<<<<

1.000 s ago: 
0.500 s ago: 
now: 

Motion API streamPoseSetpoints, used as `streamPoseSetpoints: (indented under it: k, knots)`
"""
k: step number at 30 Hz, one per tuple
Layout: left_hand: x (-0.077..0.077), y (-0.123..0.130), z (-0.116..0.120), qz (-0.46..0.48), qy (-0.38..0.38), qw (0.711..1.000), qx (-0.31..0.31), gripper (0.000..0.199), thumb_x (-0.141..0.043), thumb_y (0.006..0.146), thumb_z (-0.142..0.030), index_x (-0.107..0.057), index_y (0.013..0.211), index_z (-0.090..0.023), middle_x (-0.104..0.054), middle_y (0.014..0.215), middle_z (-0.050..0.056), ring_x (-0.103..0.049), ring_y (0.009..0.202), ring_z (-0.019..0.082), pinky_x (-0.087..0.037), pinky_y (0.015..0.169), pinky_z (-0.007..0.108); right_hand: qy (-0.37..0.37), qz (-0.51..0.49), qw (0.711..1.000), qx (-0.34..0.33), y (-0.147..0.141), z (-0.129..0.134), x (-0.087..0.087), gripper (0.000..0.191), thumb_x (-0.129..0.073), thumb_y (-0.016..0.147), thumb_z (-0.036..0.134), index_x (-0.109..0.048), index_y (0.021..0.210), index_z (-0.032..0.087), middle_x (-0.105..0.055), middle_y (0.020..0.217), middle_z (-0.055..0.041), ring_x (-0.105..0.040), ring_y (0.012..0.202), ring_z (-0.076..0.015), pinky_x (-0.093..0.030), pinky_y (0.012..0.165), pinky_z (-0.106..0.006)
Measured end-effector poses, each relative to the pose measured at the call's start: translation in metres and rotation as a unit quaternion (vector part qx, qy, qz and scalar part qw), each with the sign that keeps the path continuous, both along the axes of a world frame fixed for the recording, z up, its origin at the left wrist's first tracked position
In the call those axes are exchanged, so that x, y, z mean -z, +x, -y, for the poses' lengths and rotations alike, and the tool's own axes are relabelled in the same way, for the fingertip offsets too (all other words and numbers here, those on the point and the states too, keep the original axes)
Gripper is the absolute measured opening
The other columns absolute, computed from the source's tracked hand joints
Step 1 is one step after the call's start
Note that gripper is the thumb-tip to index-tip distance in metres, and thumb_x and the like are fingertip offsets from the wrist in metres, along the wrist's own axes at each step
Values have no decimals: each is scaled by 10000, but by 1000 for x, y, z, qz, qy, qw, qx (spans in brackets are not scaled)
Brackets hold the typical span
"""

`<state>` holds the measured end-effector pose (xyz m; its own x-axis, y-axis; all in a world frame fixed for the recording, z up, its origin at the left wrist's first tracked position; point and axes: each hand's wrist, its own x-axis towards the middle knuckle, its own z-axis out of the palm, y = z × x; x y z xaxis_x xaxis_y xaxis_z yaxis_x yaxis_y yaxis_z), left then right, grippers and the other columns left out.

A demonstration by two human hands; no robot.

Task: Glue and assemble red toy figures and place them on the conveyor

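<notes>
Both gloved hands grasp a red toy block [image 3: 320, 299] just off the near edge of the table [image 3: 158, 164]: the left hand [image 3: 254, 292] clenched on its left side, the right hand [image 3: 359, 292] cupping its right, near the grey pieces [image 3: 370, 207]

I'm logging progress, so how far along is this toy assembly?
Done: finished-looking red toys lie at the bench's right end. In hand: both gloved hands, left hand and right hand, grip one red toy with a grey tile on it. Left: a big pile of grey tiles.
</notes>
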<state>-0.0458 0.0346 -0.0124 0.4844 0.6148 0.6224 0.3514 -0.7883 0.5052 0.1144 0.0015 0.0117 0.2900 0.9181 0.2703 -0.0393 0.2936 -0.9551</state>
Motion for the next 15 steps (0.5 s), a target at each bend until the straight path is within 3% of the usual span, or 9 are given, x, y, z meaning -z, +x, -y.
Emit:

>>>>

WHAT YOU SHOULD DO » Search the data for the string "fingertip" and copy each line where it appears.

RESPONSE FOR THIS EXERCISE »
In the call those axes are exchanged, so that x, y, z mean -z, +x, -y, for the poses' lengths and rotations alike, and the tool's own axes are relabelled in the same way, for the fingertip offsets too (all other words and numbers here, those on the point and the states too, keep the original axes)
Note that gripper is the thumb-tip to index-tip distance in metres, and thumb_x and the like are fingertip offsets from the wrist in metres, along the wrist's own axes at each step

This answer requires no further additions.